Speaker 2:I think what I like people to come away from my book is that planning for your retirement roles is a process, that the first step is not to find a number. That's actually the last step. You have to identify all the personal factors or elements, I call them that make you unique in your retirement plan, unique. You have to evaluate where inflation is and where market valuation is, and then you come up with your number. Finally but it's a process and not a one-step go.
Speaker 1:Love it. Where can people purchase your book, Bill?
Speaker 2:Any major online bookseller should have an offering right now Amazon, barnes, noble Books, a Million Powell's it's all available through them, love it.

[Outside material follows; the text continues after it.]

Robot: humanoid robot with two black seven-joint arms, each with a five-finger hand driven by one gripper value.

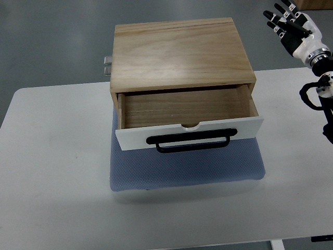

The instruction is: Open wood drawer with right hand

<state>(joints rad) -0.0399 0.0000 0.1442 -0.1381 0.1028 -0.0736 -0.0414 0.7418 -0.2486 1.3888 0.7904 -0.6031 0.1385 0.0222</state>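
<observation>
A wooden drawer box (179,52) stands at the back middle of the white table (52,172), on a blue-grey mat (187,169). Its drawer (187,107) is pulled out toward me and shows an empty wooden inside. The drawer has a white front panel (190,133) with a black bar handle (192,141). My right hand (291,26) is raised at the top right, well away from the drawer and beyond the table's far edge. Its fingers are spread and hold nothing. The left arm does not show.
A small metal fitting (107,64) sticks out from the box's left side. The grey floor (52,41) lies beyond the table's far edge. A black cable loop (312,96) hangs off my right forearm over the table's right edge.
</observation>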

Speaker 1:I will include a link to that book directly in the show notes for this YouTube, this podcast, this video. Any final thoughts, though, bill? Anything that you want to leave people with that you wish they understood differently about the 4% rule Now, I'm not going to call it that, because it's different, but any final words or things you'd want to leave people with?
Speaker 2:Yeah, when folks buy my book, I like to pay particular attention to that chapter, to the end, when I talk about how to manage a plan during retirement, Because that previously hadn't received much attention in the literature, and I identified a couple of circumstances where your plan may deviate from the benchmark and what you should do about it. In summary, if it's a stock market decline, you probably don't have to do anything, but if inflation rears its ugly head again, you need to get worried and start taking measures immediately to protect your portfolio.
Speaker 1:I think that's a great thing to end on, because I think that it's always good to have a plan going into retirement, Always good to have a general framework for what that's going to look like. But if there's not adjustments being made along the way in response to the right things and in this case the right thing might be inflation, less so other aspects you're either leaving money on the table or potentially setting yourself up for a less than ideal retirement, both of which are not ideal. So, Bill, thank you very much. Thank you for the work that you've done over the past 30 plus years for the retirement community, for the financial advisor community. I know that a lot of people are better off because of it. So thank you for spending a few minutes with me and with us here on this channel.
Speaker 2:Thanks for the invitation. I enjoyed it.